• **Required action**
Output the entire listing without altering anything.

• **Information supplied**
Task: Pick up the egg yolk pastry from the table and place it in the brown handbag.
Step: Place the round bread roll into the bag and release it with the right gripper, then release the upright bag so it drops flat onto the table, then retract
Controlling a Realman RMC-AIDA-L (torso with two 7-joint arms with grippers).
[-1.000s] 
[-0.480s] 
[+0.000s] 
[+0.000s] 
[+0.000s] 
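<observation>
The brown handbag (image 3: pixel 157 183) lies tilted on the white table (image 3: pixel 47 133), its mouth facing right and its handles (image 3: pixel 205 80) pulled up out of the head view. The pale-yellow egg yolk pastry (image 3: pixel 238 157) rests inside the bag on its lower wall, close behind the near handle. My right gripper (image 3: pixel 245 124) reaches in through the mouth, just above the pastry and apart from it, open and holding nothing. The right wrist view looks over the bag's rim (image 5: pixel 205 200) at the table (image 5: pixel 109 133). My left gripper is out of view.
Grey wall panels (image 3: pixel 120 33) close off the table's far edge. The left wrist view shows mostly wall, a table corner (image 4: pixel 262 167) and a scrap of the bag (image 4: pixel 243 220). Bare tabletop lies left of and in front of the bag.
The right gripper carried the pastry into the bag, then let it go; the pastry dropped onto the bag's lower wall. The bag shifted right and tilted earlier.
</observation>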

• **Completed task**
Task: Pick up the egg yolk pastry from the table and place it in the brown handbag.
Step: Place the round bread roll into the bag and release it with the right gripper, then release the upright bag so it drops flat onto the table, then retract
Controlling a Realman RMC-AIDA-L (torso with two 7-joint arms with grippers).
[-1.000s] 
[-0.480s] 
[+0.000s] 
[+0.000s] 
[+0.000s] 
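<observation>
The brown handbag (image 3: pixel 157 183) lies tilted on the white table (image 3: pixel 47 133), its mouth facing right and its handles (image 3: pixel 205 80) pulled up out of the head view. The pale-yellow egg yolk pastry (image 3: pixel 238 157) rests inside the bag on its lower wall, close behind the near handle. My right gripper (image 3: pixel 245 124) reaches in through the mouth, just above the pastry and apart from it, open and holding nothing. The right wrist view looks over the bag's rim (image 5: pixel 205 200) at the table (image 5: pixel 109 133). My left gripper is out of view.
Grey wall panels (image 3: pixel 120 33) close off the table's far edge. The left wrist view shows mostly wall, a table corner (image 4: pixel 262 167) and a scrap of the bag (image 4: pixel 243 220). Bare tabletop lies left of and in front of the bag.
The right gripper carried the pastry into the bag, then let it go; the pastry dropped onto the bag's lower wall. The bag shifted right and tilted earlier.
</observation>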

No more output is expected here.